Im Januar dieses Jahres dann der schockierende Blick auf das Firmenkonto: Es war leer. "Da flattert zum Beispiel eine Telefonrechnung über 66,44 Euro rein und selbst für die ist kein Geld da", erklärt Frau Krausen ihre Besorgnis. Doch Aufgeben ist für die 37-Jährige keine Option. "Ich trage Verantwortung für meine Mitarbeiter. Was wir uns in mehr als zehn Jahren aufgebaut haben, wollen wir nicht aufgeben", sagt sie. Schließlich seien da noch die Kunden, die darauf warten, wieder zu ihrem Friseur zu gehen.
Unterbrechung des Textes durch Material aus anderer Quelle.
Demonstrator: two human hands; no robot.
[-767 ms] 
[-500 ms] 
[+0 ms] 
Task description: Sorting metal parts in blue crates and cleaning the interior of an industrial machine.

Spendensumme wird versteuert

Deswegen sah sich Mandy Krausen keinen anderen Rat, als die Kunden um Hilfe zu bitten. "Ja, ich war soweit, zu betteln", sagt sie. Über Facebook startete sie einen Spendenaufruf über Paypal Moneypool. Das hatte sie schon einmal mitorganisiert, als die Ranch am See Hilfe brauchte. Der Spendenaufruf fiel nicht auf taube Ohren. Ein mittlerer vierstelliger Betrag kam zusammen. "Ich kriege noch immer Gänsehaut, wenn ich sehe, wie groß die Unterstützung für uns ist", erklärt sie. Zwischen fünf und 150 Euro gaben die Spender. Viele hinterließen auch ein paar aufmunternde Zeilen. Über diese Hilfe freut sich Mandy Krausen sehr, obwohl sie die Summe versteuern muss.

Dass die Unterstützung für die "Glückssträhne" trotz teilweise sehr heftiger Kritik und bewegter Diskussion in sozialen Medien dennoch so groß ausfällt, haben sich die Friseurinnen sicher ein wenig selbst zuzuschreiben - denn sie sind in den vergangenen Jahren immer wieder hilfsbereit und sozial engagiert gewesen. So kochten sie mit bei "17 Tage - 17 Essen" auf dem Görlitzer Weihnachtsmarkt und unterstützten Kinder-Schminkaktionen, darunter beim Theater und im Görlitzer Tierpark. Umso mehr freut sich Mandy Krausen, dass jetzt ihr und ihrem Team in der Not geholfen wurde.

Eine Woche vor dem Start gibt es Termine per Telefon

Ab der kommenden Woche wird das Telefon täglich zwischen 12 und 14 Uhr besetzt sein. Dann gibt es neue Friseurtermine ab dem 1. März. "Wir hatten ja schon mit dem 15. Februar als Öffnungstermin gerechnet", berichtet Frau Krausen, "aber die dafür vergebenen Termine haben wir absagen müssen und neue vereinbart."

In den meisten Friseursalons läuten die Telefone in diesen Tagen nahezu ununterbrochen. Die Kunden wollen einen Termin zum Haare schneiden. In den Görlitzer Salons "Ihr Haarschneider" und "Ihr Haarschneider2" von Kirstin Heinzke und Carolin Schneider gibt es eine Woche vor der Wiederöffnung per Telefon die begehrten Termine. Viola Bittner in Niesky hält das ebenso. Friseurmeisterin Simone Tempel in Markersdorf ruft schon mal ihre Kunden an und vergibt Termine oder sie schaut bei den Nachbarn mit dem Terminkalender vorbei - so ist das eben auf dem Dorf. Bei allen sind die Terminbücher für die März- und Aprilwochen schnell gefüllt. Denn die Kunden warten sehnlichst darauf, endlich einen Haarschnitt oder neue Farbe zu bekommen.